Там, на свету, нам будет легче.
Арлетт нацелила свой фонарь на вход в расселину, но Севилла не пошевелился, его правая рука бессильно лежала за спиной на весле, не сжимая его, голова наклонилась набок, взгляд был направлен на нос лодки, чтобы контролировать движение. Время шло. Он подумал с горечью: «Как странно, я был так уверен этим утром, что они заговорят, я даже взял с собой магнитофон, единственное, чего я никак не предполагал, – это их бегства, а теперь всему конец, включая надежду предотвратить войну. Какая чудовищная нелепость, судьба мира зависела от того, что произошло в мозгу двух дельфинов, когда раздался взрыв, от вывода, который они сделали, а теперь, верх нелепости, В будет стараться нас прикончить, опасаясь, что у нас все‑таки было время поговорить с ними».
– Поплыли, – сказал он в третий раз, и рука его сжала рукоять весла.
Перед носом лодки, залитым светом фонаря Арлетт, что‑то выбросилось из воды, отбросив огромную тень до самой вершины купола; за этой свистящей, шумной, веселой, хлопающей по воде фигурой последовала другая, чуть меньше.
– Фа! Би! – воскликнул вне себя Севилла. И тут начались высокие скачки, брызги, резкий скрип зубами, напоминавший смех, танец, когда на три четверти выброшенное из воды тело почти скользит по поверхности, поддерживаемое вертикальными ударами хвоста.
– Генри! – крикнула Арлетт задыхающимся от радости голосом. На этот раз нельзя было ошибиться, это был прежний неистово‑радостный прием, безграничная привязанность, неисчерпаемый восторг, любовь, которая не в состоянии выразить себя целиком.
– Фа! Би! – закричал Севилла. – Где вы были?
– Здесь! Здесь! – кричал Фа своим пронзительным голосом. – Мы здесь все время. Мы слушаем.
Арлетт наклонилась, положила руку на плечо Севиллы и произнесла одним дыханьем:
– Мой дорогой! Он говорит по‑английски!
Это была правда, Фа говорил по‑английски, он ничего не забыл!
– Где здесь?
– Здесь, – сказала Би. – Мы не двигаемся. Кончик носа наружу, все тело в воде.
– Но почему? Почему? – сказал Севилла. Фа положил голову на валик лодки.
– Мы говорим друг другу. Может быть, они приходят нас убить. Может быть, они друзья. Может быть, нет.
Так, значит, вот что! Недоверие, сомнение, глубокие травмы, нанесенные человеческой ложью существам, не ведающим, что такое порок.
– Но мы вас любим! – сказал Севилла.
– Я знаю, – сказала Би. – Я слышу.

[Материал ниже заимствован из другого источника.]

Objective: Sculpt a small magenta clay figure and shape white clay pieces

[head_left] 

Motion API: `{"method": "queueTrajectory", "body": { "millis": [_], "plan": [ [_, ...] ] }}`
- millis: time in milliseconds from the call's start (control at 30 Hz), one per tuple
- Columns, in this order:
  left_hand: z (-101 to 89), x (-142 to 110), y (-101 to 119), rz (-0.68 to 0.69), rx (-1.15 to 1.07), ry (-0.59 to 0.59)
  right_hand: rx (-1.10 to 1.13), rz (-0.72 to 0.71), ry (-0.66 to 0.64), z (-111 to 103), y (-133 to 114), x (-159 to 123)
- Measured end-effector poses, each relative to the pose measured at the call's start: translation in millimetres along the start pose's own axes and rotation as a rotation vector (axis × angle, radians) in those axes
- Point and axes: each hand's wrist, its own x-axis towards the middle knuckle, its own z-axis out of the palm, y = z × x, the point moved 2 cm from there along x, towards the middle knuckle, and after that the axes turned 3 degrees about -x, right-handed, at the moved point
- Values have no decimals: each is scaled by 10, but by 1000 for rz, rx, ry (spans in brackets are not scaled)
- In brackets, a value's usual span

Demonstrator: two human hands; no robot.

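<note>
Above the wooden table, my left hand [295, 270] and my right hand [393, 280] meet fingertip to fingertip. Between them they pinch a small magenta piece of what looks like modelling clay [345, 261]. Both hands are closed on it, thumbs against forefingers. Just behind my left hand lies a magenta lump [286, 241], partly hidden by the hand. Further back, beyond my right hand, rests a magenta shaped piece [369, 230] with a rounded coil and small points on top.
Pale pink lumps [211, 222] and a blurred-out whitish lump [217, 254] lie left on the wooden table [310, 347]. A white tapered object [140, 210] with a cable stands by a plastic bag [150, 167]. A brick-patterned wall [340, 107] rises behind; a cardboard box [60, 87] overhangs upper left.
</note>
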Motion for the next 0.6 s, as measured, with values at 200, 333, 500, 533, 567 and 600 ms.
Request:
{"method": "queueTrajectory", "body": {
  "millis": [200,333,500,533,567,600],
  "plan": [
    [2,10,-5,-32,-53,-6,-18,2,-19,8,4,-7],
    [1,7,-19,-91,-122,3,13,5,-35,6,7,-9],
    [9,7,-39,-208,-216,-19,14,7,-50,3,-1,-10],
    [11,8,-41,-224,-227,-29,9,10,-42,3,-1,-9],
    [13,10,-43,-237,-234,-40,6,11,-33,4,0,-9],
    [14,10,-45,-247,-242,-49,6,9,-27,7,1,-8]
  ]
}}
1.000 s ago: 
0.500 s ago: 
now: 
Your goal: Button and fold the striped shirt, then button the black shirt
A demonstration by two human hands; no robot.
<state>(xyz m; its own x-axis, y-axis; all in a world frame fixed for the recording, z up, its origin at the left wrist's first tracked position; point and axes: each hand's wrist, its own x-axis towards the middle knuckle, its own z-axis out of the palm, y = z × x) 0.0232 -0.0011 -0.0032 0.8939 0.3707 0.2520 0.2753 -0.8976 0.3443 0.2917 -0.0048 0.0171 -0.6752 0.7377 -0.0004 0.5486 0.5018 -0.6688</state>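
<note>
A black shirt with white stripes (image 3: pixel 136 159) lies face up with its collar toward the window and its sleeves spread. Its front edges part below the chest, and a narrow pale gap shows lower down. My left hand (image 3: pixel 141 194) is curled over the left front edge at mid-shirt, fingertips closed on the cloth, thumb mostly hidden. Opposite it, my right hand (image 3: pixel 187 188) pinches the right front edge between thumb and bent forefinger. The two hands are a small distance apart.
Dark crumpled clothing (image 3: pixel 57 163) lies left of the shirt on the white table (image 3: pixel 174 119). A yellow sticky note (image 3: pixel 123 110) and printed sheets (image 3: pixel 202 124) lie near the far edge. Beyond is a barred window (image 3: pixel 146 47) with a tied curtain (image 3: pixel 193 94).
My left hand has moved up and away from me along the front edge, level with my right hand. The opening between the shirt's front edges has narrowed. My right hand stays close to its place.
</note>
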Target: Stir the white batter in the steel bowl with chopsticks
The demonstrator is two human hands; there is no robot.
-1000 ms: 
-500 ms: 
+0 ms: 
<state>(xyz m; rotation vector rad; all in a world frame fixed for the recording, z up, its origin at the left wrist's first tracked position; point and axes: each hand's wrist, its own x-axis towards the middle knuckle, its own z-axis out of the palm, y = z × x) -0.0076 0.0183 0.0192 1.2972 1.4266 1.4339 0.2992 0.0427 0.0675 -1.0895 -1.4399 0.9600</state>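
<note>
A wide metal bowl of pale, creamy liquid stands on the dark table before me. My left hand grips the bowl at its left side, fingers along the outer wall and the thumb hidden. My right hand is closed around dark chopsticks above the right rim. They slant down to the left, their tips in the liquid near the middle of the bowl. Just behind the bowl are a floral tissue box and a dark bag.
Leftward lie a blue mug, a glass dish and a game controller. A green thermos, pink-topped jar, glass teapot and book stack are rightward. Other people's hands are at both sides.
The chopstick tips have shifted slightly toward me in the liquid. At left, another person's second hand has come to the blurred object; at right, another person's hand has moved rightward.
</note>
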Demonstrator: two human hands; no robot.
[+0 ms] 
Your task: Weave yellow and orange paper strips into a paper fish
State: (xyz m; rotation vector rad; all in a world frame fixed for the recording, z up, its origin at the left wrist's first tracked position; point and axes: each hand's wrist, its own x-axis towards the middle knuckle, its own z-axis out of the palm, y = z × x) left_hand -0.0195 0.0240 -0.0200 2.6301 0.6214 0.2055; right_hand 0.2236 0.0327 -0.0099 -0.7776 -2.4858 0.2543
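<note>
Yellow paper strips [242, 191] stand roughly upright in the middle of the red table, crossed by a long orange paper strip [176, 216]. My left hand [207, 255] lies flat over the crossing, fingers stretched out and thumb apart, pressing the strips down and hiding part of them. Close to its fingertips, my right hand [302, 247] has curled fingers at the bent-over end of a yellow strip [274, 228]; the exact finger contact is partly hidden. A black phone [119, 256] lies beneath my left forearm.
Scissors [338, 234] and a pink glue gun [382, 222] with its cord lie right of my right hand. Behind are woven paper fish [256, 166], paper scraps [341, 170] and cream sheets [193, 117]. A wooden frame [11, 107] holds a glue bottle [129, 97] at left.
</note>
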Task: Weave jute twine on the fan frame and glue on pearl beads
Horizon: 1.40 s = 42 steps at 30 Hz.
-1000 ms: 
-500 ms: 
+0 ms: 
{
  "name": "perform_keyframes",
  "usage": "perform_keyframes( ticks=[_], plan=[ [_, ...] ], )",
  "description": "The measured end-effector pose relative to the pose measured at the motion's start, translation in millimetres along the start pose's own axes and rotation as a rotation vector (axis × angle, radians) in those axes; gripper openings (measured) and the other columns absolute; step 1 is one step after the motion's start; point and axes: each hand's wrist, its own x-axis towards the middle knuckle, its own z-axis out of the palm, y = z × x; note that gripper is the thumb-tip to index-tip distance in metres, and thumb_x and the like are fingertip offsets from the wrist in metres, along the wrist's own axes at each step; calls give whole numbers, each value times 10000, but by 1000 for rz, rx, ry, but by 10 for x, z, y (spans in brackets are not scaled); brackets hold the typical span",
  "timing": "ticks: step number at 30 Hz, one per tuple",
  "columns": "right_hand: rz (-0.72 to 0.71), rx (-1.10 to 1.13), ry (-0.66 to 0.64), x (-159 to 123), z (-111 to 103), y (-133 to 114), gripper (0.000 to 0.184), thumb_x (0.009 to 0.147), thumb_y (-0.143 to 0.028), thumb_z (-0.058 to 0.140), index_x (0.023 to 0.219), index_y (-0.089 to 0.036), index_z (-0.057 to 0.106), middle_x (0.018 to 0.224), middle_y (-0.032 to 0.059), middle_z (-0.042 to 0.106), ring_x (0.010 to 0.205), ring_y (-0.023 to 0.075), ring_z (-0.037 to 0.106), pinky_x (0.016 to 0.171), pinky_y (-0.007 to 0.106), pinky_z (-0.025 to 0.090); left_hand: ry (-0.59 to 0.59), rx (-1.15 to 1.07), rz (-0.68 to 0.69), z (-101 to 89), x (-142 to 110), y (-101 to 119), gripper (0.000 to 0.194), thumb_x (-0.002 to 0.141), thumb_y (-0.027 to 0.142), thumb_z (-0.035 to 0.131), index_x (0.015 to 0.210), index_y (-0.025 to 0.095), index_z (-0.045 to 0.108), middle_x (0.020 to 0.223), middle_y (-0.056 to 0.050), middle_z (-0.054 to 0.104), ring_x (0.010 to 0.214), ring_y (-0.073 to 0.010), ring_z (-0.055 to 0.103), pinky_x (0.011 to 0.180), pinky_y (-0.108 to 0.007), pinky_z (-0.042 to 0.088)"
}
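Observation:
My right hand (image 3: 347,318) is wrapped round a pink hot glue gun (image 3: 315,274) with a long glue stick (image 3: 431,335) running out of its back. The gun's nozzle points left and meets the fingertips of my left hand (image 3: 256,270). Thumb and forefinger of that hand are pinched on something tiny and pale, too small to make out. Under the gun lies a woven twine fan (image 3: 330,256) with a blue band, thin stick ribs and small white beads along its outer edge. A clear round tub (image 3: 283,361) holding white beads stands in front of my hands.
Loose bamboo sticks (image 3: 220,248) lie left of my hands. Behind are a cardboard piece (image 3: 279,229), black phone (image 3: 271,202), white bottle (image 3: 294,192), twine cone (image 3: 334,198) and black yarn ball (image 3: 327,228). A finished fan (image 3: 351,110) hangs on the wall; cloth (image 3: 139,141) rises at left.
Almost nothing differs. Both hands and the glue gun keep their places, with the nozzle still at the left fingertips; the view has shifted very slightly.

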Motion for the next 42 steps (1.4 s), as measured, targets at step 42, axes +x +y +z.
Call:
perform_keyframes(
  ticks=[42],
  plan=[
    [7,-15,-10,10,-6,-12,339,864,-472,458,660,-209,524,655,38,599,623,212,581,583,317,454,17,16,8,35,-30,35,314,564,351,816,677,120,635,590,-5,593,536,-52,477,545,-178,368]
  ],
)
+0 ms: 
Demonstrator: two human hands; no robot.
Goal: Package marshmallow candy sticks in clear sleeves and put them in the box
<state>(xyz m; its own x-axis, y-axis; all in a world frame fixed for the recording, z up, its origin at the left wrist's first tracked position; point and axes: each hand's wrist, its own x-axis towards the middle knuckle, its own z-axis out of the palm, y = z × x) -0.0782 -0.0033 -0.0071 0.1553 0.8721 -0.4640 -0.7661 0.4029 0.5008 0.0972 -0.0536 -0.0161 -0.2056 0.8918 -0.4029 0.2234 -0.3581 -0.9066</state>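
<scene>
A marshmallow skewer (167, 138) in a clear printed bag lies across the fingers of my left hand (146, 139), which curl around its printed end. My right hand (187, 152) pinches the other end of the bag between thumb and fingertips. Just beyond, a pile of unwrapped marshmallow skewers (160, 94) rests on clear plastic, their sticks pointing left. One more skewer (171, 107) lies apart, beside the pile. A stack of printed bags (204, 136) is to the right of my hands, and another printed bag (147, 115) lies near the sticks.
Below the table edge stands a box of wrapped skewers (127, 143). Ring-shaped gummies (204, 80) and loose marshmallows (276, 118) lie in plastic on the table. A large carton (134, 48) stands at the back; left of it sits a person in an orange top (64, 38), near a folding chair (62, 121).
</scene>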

Я слышу, когда ты говоришь о Фа.
«Я слышу» вместо «я слышала», «когда ты говоришь» вместо «когда ты говорил». Их английский за Полгода, однако, значительно оскудел. Как у покоренных народов, язык которых перестают преподавать в ’Школах, слова удерживаются крепко, а синтаксис беднеет. Появилось что‑то детское в конструкции фраз, и дельфиний акцент звучал как никогда раньше.
Би высоко выпрыгнула из воды и упала около лодки, чтобы обрызгать Севиллу.
– Перестань, Би! – крикнула Арлетт. – Здесь Слишком холодно, чтобы играть.
– Я слышу, – сказала Би смеясь. – Ма горит о Фа, Ма Не говорит о Би.
– Я люблю тебя, Би, – сказала Арлетт.
– Ма забывает Би, – сказала Би, и в свете фонаря лукавый огонек блеснул в глазах дельфинки.
Фа не говорил больше ничего. Положив голову на валик лодки, он зажмурил глаза, блаженно ощущал прикосновение руки Арлетт.
– Би, – сказал Севилла, – объясни мне. Ты не забыла язык людей?